Sul Nee does a flip in the air. "Oh! You're one of Urianger's friends, aren't you? Marylle was just asking about him! Maybe you can help!"

The woman-- Marylle, Ryne supposes, looks at the pixie for a moment, a frown tugging at her lips. But she shrugs, and says, "Indeed, I'm writing about the heroes who saved our world from the light everlasting."

Maybe the lie would be more convincing to someone other than one of those 'heroes'-- an idea that would make Ryne blush if she stopped to think about it for more than a second-- but it helps her come to a decision. Whoever Marylle actually is, she's not here to hurt anyone _this second_ , so it's Ryne's responsibility here to learn as much as she possibly can. "Well, maybe I can help," says Ryne.

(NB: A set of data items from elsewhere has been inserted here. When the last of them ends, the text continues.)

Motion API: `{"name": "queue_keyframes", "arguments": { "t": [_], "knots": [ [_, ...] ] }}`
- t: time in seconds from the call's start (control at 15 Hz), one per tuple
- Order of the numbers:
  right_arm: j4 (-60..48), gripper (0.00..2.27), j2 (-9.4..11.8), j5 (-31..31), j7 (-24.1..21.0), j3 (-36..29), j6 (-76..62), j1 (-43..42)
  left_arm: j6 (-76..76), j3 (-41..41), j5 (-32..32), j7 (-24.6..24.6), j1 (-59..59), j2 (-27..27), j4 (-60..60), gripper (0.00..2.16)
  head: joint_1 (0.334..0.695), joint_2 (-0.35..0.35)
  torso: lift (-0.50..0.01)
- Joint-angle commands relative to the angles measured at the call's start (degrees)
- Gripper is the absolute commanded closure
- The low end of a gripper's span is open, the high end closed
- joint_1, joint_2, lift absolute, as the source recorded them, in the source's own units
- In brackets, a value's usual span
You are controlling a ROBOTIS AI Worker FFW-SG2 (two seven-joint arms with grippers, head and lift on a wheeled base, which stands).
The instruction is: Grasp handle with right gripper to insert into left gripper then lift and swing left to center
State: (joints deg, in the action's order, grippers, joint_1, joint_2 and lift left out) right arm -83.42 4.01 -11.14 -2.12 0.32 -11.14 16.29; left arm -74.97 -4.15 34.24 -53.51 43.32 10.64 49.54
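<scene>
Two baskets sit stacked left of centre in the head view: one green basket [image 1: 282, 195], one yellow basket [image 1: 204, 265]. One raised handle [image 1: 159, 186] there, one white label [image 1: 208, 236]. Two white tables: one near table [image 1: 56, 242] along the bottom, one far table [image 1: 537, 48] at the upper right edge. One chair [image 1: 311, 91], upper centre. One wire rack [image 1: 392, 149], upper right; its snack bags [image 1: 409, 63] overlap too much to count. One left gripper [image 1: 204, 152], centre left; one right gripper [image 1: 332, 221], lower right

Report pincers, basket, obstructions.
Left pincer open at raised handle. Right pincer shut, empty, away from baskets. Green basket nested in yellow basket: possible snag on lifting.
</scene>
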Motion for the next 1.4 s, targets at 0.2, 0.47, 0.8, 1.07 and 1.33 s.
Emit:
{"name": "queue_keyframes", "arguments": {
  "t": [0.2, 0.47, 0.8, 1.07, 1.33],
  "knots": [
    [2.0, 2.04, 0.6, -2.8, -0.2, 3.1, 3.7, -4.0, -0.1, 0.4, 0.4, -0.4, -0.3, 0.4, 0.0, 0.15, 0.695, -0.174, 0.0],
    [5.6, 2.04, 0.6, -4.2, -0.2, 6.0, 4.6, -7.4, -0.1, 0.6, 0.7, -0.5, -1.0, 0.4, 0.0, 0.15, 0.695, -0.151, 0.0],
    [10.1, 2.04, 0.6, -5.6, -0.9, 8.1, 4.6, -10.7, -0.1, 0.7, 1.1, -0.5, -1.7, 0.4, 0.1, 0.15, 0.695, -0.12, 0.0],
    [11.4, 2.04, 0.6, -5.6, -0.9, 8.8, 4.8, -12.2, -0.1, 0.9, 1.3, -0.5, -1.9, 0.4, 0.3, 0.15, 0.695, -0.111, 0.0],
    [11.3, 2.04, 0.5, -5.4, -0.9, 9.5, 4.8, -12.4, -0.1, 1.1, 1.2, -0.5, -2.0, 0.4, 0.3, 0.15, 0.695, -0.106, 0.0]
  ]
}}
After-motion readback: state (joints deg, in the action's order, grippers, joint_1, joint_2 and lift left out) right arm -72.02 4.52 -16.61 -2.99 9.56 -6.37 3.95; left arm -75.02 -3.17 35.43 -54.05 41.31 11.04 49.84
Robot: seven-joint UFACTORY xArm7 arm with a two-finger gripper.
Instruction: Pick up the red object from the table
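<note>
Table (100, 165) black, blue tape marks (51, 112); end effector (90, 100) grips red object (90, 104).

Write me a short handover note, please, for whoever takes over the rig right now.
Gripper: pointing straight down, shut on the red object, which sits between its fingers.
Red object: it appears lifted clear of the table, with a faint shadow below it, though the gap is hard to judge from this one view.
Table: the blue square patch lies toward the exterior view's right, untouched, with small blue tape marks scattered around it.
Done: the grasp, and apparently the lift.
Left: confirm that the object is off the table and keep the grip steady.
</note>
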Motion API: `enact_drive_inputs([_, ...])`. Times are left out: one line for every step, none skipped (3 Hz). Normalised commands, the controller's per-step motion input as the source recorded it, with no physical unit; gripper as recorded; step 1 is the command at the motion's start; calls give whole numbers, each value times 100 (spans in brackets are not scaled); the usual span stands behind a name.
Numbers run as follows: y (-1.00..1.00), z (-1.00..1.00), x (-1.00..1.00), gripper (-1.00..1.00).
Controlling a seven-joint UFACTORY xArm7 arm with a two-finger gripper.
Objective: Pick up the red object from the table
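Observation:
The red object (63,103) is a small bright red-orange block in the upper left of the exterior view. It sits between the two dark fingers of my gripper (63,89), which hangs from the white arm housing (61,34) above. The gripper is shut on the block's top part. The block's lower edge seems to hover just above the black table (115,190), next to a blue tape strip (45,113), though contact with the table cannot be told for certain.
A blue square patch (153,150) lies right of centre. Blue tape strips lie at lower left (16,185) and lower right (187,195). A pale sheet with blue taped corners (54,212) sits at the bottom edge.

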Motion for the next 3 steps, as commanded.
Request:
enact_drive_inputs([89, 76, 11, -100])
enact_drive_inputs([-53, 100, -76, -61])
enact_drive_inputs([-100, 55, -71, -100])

"Perhaps," says Marylle. She shuts her eyes, pressing a strand of hair behind her ear. "I've heard Master Urianger is quite the scholar. I was wondering what had captured his study now that the sky has been restored."

Well, there's Eden; Ryne knows he's been looking for as much as he can about it. But she very much doesn't want to tell Marylle about Eden, whether she's interested or not. "I'm not sure I could say," she says, after thinking for a moment. "I haven't been to see him in some time." That's true, at least.

Marylle doesn't question it; she nods. "A shame," she says. "But thank you anyway. I suppose I shouldn't inter-- wait." She cocks her head, looking at Ryne more closely, lips pursing into a frown of concentration. "Do I... have we met before?"

Is that what feels so strange, looking at her? Besides just her clearly-dangerous soul. There's something familiar there, and not really in the way that it is when she finds that she knows something that Minfilia knew. "I don't think so?" says Ryne, furrowing her brow. "Perhaps we passed each other at one of the celebrations."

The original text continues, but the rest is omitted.